Required action:
The span to repeat in the listing below runs from the line containing "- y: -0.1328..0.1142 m" to the line containing "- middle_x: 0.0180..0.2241", inclusive. Repeat it exactly, and only it.

(Beginning of Input data)

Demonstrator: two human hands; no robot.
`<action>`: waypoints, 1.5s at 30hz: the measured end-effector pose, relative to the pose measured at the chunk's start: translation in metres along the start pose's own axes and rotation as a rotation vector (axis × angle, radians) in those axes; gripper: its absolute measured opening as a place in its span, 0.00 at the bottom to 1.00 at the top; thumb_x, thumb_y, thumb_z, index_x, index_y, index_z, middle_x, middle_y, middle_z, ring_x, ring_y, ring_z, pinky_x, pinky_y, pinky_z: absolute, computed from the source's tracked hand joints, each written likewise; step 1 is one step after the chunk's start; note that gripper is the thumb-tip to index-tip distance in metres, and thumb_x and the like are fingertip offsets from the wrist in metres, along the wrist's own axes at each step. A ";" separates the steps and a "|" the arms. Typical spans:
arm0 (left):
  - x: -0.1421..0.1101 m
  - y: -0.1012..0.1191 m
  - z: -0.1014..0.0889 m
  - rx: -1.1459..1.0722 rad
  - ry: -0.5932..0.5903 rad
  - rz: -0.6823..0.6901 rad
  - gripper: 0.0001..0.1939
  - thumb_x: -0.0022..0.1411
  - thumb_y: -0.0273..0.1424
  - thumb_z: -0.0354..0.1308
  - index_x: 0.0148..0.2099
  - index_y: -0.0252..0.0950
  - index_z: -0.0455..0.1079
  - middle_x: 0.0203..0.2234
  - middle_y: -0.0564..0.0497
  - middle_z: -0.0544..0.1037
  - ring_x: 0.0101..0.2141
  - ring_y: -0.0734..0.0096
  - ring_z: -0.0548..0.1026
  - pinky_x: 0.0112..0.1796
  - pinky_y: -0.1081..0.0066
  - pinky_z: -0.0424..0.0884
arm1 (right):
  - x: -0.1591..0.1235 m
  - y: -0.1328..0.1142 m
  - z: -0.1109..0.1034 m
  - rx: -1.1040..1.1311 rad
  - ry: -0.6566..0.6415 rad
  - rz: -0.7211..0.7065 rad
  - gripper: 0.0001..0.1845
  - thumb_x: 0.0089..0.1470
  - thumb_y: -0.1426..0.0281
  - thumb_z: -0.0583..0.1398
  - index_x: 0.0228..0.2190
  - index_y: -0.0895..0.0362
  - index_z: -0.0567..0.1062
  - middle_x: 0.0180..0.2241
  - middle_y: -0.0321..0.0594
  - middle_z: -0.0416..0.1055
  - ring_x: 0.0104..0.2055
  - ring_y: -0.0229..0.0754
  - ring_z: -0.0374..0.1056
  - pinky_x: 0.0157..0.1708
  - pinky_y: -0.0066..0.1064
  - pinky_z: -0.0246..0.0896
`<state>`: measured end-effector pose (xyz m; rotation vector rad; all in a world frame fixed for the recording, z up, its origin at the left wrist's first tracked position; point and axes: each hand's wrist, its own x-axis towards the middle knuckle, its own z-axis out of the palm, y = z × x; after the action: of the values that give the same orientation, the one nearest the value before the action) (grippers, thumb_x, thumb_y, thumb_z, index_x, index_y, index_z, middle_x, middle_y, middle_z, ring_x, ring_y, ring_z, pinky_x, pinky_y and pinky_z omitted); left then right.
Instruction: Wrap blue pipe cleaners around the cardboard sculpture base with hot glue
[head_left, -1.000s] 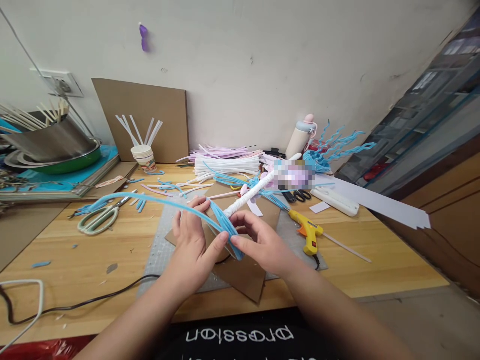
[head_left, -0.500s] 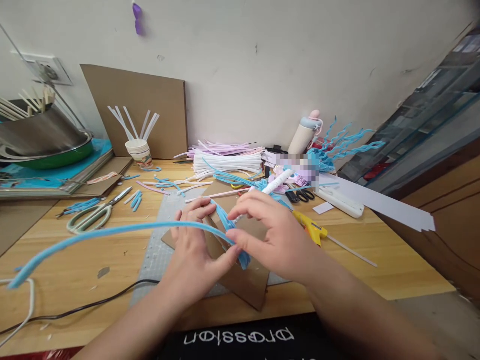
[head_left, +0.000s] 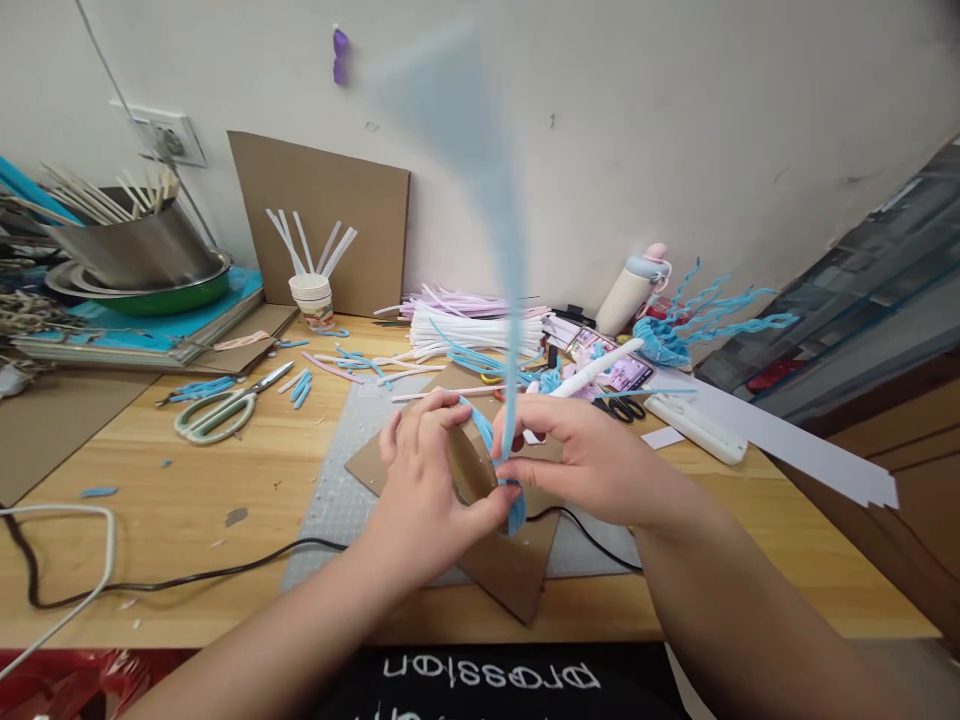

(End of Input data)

Finished task:
  - y: -0.1328..0.1142 m
  - z: -0.1109..0.1034 m
  - rx: -1.1040..1.1311 rad
  - ry: -0.6566..0.6415 rad
  - rz: -0.7211..0.7065 rad
  - gripper: 0.0001..0.1845
  - thumb_x: 0.0089..0.1470
  - thumb_y: -0.1426..0.0281
  - thumb_z: -0.0583..0.1398
  - index_x: 0.0228..0.2190
  - index_y: -0.0895..0.0362
  - index_z: -0.0567..0.1062
  - middle_x: 0.0180..0.2241

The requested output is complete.